The Smartfield FIT System is completely wireless and powered by the sun. It’s made up of an infrared camera, visual spectrum camera, high performance pan-tilt system, customer hardware, a 50-foot pneumatic mast and a solar panel system.
A network of advanced sensors are placed throughout the field, sending a constant stream of data to the researcher or grower, and that constant capture and stream of data is what sets Smartfield apart from other companies.
Joel Hohenberger, Smartfield chief technology officer, says that the temperature of the crop is taken every minute. Than an algorithm, averages the temperature every 15 minutes and that information is sent back to the base station every 30 minutes.
In addition to canopy temperature, sensors measure soil moisture and irrigation rates, wind speed, barometric pressure, ambient temperature, relative humidity and rainfall. Hohenberger explains that all this is collected and then sent back to the base station where it is run through the algorithms, analyzed and sent back to the growers through a website.
The other piece of the equation is what Carrillo calls the Smartfield Stress Unit, its own proprietary index of stress that reduces those 96 data points per day into one data point per day, which is easier to manage for both growers and researchers.

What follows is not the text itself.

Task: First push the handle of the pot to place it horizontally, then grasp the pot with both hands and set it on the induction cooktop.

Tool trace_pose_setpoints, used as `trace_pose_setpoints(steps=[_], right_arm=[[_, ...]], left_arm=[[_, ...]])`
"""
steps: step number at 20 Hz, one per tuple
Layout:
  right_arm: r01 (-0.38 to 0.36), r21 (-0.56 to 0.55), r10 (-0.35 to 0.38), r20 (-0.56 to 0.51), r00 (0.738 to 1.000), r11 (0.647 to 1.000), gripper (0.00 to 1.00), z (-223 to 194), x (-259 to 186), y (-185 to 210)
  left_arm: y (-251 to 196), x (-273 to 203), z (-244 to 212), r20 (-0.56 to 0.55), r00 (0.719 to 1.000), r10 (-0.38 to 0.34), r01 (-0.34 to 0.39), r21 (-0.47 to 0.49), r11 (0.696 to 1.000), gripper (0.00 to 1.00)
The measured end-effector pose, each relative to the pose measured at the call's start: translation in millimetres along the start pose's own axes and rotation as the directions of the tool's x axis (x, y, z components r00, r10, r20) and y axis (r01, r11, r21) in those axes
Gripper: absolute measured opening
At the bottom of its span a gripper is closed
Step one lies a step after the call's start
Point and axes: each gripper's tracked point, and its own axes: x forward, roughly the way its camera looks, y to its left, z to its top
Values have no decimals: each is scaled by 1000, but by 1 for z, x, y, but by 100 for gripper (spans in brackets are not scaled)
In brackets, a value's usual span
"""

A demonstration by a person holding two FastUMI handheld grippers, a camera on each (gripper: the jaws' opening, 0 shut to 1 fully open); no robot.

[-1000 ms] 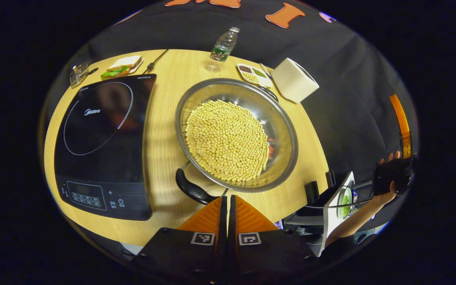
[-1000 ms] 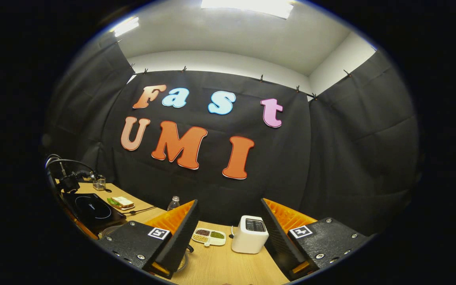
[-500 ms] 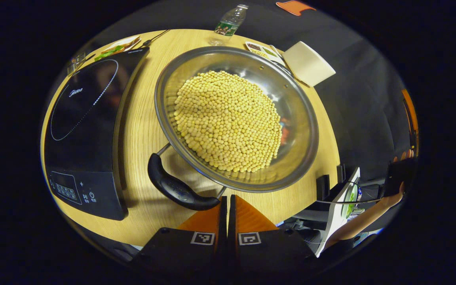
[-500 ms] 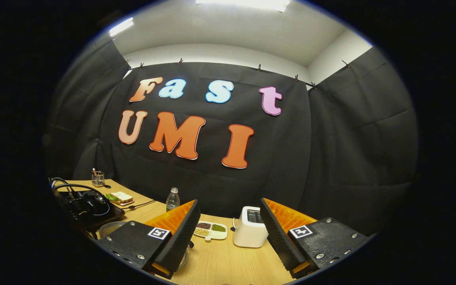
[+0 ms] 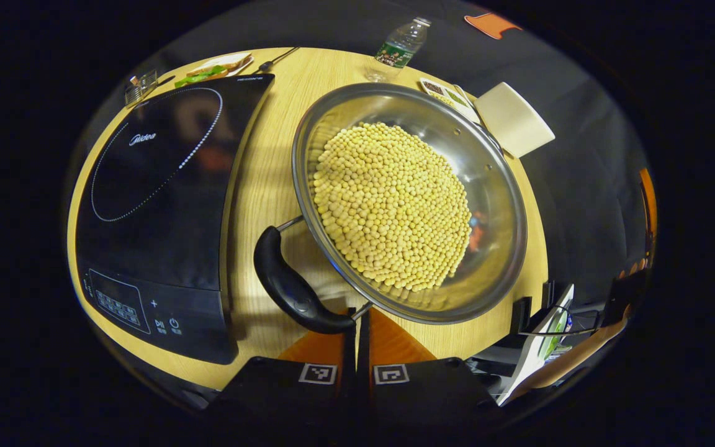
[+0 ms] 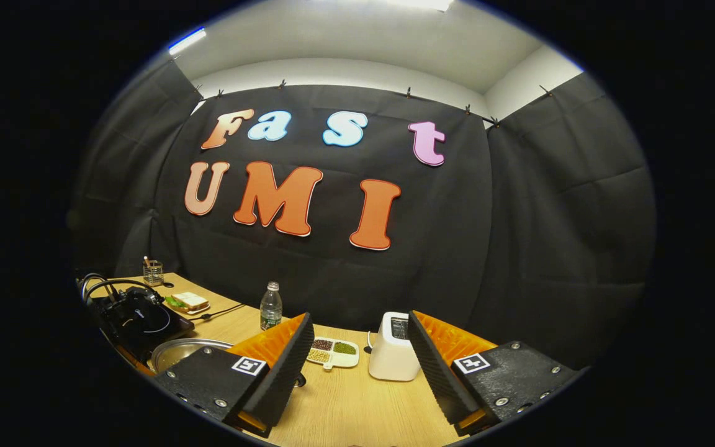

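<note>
Since 0.5 s ago, closed left gripper (image 5: pixel 357 320) nudged pot (image 5: pixel 408 202) handle (image 5: pixel 292 290) rightward, likely mid-push; right gripper (image 6: pixel 354 357) hangs open.

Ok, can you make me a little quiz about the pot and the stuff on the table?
1. True or false: the left gripper has its fingers spread wide apart.
2. What fills the steel pot? A) water B) yellow soybeans C) rice noodles
3. Fill in: the pot's black handle sits between the pot and the ____.

Key:
1. False. Its fingers are closed together, right by the handle's end.
2. B, the soybeans.
3. Induction cooktop, which lies flat beside the pot on the wooden table.
</note>
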Motion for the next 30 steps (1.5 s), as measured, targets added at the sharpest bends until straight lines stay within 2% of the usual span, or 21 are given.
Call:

“We have big data, but a lot of companies have big data,” Carrillo said. “We make big data actionable and meaningful to clients and the user. Our No. 1 goal is to help the grower recoup their return on investment, because if they are successful, then everybody is going to be successful around them.”
Users can make timely decisions based on the data we are collecting. If you’re receiving your data every two to three weeks, it might be too late. We try to make that data transfer timely. Sometime within 30 minutes of the collection and the result is financial success.
“Our system provides more than big data,” Carrillo said. “It allows researchers to screen more products per season to facilitate faster and better product selection and advancement.”
Smartfield is able to blend the high temporal data with the high spatial data, allowing researchers to look at hundreds of plots without losing that very plant specific data.
“We believe the long-term solution will be a blend of both macro and micro databases to achieve a spatial, temporal balance,” Carrillo said.
He explained the FIT System can be used to evaluate genotypes, identify the presence of diseases
If wanting to compare genotypes, the technology allows researchers to identify the strongest performers early in the season and facilitates product selection before yield assessment for faster overall product advancement, he said.
When looking to detect disease, diseases typically affect the vascular tissue of plants, resulting in a restriction of water movement and thus, higher canopy temperatures. Carrillo said that susceptible entries showed elevated canopy temperatures four to seven days prior to visual symptoms. They’ve been able to detect sudden death syndrome in soybeans and Fusarium and Verticillium in cotton.
Being able to detect pest and disease early can lead to a more efficient use of pesticides.
Based in Lubbock, Texas, where crops are subjected to heat and drought stress and irrigation is commonly relied upon. Hohenberger says that by allowing farmers to be more efficient with both irrigation and resources, in some cases they’ve been able to save 40 percent of the water that some products would be calling for.